Edward Jan Paul Pawlowski was
born in Three Rivers, MA on October 19, 1928. His parents were
Stanislaw and Emilia Pawlowski. His father was born in Lithuania and
his mother in Poland. They entered the United States through Ellis
Island. His father worked in a steel mill and his mother in a woolen
factory. Polish was the spoken language of the family.
Ed graduated from Palmer High School in Palmer, MA in
1946. During his high school years he worked daily after school at
various jobs and during the summers in Connecticut tobacco fields.
During WWII he wrote letters to newspaper editors in support of
Poland and the Polish National Government in exile in London. The
letters, some critical of the Soviet Union and some critical of
President Roosevelt’s decisions, became part of a widely followed
debate in western Massachusetts newspapers.
In 1946 Ed enlisted in the Army and served for two
years in Japan. His service coincided with the establishment of the
U.S. Air Force, and Ed ended up an airman. He was awarded the Good
Conduct Medal, WWII Victory Medal and Occupation of Japan Medal.
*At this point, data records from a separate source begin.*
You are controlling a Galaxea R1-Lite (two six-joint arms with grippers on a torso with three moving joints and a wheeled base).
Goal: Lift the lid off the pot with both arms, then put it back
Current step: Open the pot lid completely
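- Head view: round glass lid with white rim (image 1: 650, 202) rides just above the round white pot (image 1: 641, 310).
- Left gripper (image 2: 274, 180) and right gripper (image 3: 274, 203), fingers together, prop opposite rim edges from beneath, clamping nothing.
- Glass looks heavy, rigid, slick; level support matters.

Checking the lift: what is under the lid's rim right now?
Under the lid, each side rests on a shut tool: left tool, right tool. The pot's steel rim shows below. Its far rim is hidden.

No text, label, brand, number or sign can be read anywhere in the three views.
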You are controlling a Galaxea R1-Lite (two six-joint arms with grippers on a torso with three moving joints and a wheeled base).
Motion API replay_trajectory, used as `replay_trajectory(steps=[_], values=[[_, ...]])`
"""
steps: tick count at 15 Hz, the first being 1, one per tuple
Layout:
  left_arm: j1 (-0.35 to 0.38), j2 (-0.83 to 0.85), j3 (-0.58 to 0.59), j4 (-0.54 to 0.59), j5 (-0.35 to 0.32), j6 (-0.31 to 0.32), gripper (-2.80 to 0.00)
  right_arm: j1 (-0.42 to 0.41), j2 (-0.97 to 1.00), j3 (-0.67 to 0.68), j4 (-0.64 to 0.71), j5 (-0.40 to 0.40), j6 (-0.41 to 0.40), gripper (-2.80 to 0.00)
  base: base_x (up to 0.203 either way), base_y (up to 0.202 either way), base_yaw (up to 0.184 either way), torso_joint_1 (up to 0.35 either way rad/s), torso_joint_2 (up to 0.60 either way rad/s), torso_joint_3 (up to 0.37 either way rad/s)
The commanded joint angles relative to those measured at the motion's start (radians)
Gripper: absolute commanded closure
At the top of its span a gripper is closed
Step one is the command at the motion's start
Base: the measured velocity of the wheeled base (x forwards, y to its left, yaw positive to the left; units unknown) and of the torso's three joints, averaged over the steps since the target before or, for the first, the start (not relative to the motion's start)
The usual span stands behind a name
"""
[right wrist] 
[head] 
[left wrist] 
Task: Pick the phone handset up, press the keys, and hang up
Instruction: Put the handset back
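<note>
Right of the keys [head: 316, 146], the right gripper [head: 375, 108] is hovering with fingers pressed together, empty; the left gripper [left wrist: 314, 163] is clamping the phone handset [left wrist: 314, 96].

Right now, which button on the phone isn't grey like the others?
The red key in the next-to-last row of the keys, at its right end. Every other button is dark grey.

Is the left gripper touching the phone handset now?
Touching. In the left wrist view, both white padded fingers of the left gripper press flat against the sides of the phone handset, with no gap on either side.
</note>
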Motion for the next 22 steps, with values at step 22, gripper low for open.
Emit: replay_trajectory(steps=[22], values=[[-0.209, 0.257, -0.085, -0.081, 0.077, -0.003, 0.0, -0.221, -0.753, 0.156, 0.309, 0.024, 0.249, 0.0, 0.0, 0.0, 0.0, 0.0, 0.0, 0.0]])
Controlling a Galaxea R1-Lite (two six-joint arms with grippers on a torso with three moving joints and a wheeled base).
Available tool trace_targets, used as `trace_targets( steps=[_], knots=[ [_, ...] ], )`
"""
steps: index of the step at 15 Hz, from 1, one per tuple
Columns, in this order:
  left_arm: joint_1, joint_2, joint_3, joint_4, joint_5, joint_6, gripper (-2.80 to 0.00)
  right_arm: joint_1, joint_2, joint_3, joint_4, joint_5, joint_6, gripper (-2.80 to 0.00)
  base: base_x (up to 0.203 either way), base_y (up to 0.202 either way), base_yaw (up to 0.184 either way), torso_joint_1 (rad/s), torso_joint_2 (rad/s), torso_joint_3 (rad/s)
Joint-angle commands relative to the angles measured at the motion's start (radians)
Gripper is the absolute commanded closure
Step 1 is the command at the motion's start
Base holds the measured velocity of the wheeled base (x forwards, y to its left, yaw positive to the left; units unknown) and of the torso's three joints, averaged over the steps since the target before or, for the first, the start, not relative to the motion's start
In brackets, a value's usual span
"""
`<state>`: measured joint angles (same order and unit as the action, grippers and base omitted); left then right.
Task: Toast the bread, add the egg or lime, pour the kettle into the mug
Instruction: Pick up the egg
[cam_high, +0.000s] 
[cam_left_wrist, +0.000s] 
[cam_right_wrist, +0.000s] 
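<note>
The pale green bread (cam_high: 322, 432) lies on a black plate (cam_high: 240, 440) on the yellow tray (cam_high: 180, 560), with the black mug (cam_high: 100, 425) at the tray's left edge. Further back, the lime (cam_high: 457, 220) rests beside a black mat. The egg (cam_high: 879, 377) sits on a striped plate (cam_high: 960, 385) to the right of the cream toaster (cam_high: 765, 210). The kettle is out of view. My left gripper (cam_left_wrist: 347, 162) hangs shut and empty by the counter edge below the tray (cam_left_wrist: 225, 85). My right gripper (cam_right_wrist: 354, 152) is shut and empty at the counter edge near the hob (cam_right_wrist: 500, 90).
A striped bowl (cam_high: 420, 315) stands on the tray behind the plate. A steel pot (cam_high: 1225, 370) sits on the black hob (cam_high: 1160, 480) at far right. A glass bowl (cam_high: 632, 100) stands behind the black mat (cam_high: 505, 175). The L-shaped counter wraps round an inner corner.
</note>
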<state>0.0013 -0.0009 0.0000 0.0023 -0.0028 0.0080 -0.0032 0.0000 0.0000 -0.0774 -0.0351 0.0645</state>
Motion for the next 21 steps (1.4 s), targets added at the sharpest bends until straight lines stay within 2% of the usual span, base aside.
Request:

He
entered the University of Massachusetts at Amherst and was a member
of Kappa Sigma fraternity while also serving in the Air Force
Reserve as a sergeant.
Ed was determined to attend West Point. He began a
letter-writing campaign seeking support from local newspapers,
clergymen and politicians. Ed received an appointment to West Point
from Representative Philip Philbin and entered in July 1950. He was
in Company G-2. Through his cadet years he was very active: baseball
(numerals), squash (numerals), handball, pistol and Russian Language
clubs, Debate Council and Catholic Chapel Acolyte. Ed was a true and
loyal friend to his classmates, always with a warm smile and ready
to give assistance, especially helping the “goats” in Russian.
A week after graduation Ed married Janice Pikul.
Commissioned in the Infantry, he attended the Basic Infantry Officer
Course at Fort Benning, GA and while there earned Paratrooper Wings
and the Ranger Tab. From 1955 to 1957, he was with the 101st
Airborne Division at Fort Campbell, KY and then with the 502nd
Airborne Battle Group in Munich, Germany, serving as a
Reconnaissance Platoon Leader, trained to jump/infiltrate behind
enemy lines to reconnoiter troop movements.
Recognized for his facility for languages, Ed entered
the Intelligence School in Oberammergau, Germany to study the Czech
language with concentration on the Czechoslovak Intelligence
operation, completing the course first in the class. Ed then served
at the Army Interrogation Center, Oberursel, Germany, interrogating
displaced persons and Polish and Czech defectors from Eastern
Europe, 1958-59.
His two children were born in Germany, and the family
returned stateside. Ed attended the Advanced Infantry Officer Course
at Fort Benning, and in 1960 he was assigned to the Defense Language
Institute, Monterey, CA to study the Russian language.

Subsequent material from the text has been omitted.